Lady Lavender

Foxglove in a Washington, D.C. garden
She came sailing in —
foxgloved murder digitalis
among shape-shifters in ash-colored silk
an Austen novel in her head
drysalter’s pharmacopœia of prurience
in everyone else’s closet Gothic
pawned in a room of Macbeths
unshriven, exhumed desire
— sailing in, lighting torches
blanketed fire,
lavender swan.
At d’Verse Sarah asked us to write a Quadrille of 44 words using the word "Ash." 
This is a reworking of an earlier poem.
Click on Mr.

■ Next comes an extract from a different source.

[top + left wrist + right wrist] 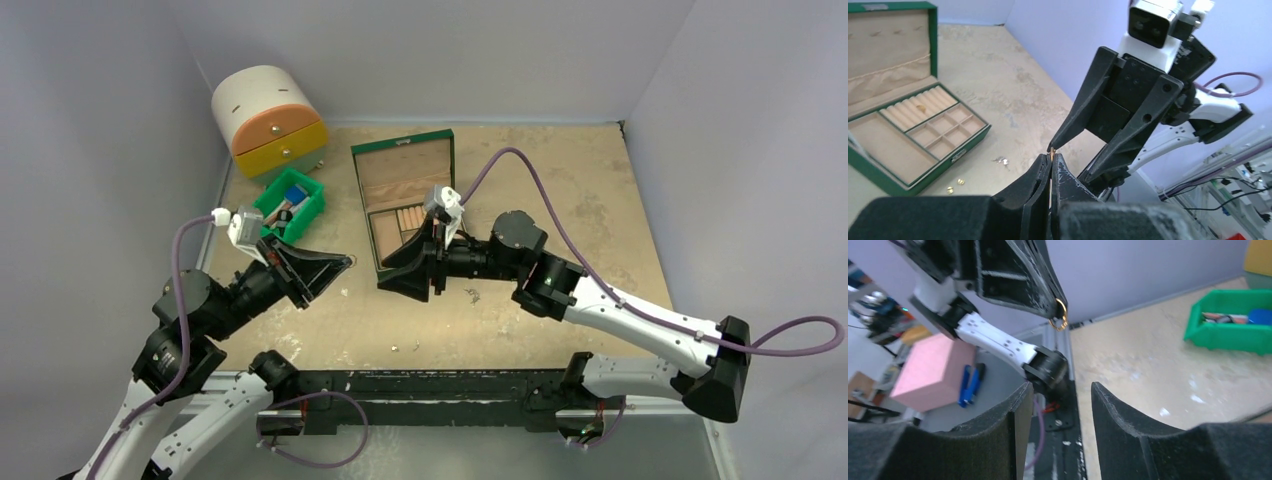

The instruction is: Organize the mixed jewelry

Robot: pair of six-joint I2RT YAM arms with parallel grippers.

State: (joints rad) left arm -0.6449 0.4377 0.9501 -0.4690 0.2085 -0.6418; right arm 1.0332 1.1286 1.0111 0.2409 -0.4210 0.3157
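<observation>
**Left gripper clamped on a gold ring, right gripper open beside it**

The left gripper's fingers are pressed together, and the gold ring is pinched at their tips, held in the air above the bench. In the right wrist view the ring hangs just under the left fingertip. A smaller loop seems to dangle below it, though the blur leaves that uncertain.

The right gripper faces the left one, tip to tip, with its jaws spread wide. In the left wrist view its upper fingertip sits just beside the ring. Whether it touches the ring I cannot tell. From above, the two grippers meet just near of the green jewellery box, toward its left corner.

The box lies open in the middle of the bench, its lid folded back to the far side. A second gold piece sits in the padded ring rolls, and the small square compartments beside them look bare.

Two gold studs lie on the bench just outside the box's front wall. A small silver piece lies a little beyond them. A few more tiny specks lie toward the near edge.

A green bin stands left of the box, and a round drawer cabinet stands in the far left corner.
</observation>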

Linky to read more.

The Accidental Rose

Seeing a rose, I once said that we stand out like that, red on green, and you reply, tongue-in-cheek, you mean like an ambulance at 3 AM in a Mississippi swamp and I shut up, crushed, like you’d said we were an accident that had been waiting to happen, as if crucial to finding the way is this: there is no beginning or end, just a screeching of brakes, a clang of metal, the jolting of bones, and then the long drawn out police report and insurance claims, a ledger of rights and wrongs, and the spindrift pages in the moonlit night where my heart spills and the nightingale vies with a shrike impaled on a thorny bush that ought to have a bloom, a rose, while someone, no one, looks for a medic to resuscitate the dead in an ambulance at 3 AM.


For Cee's FOTD 
and dVerse's Prosery where Merril asks us to use a line from a Jo Harjo poem, “Crucial to finding the way is this: there is no beginning or end,” to write a 144-word piece of prose. Click on Mr. Linky and join in!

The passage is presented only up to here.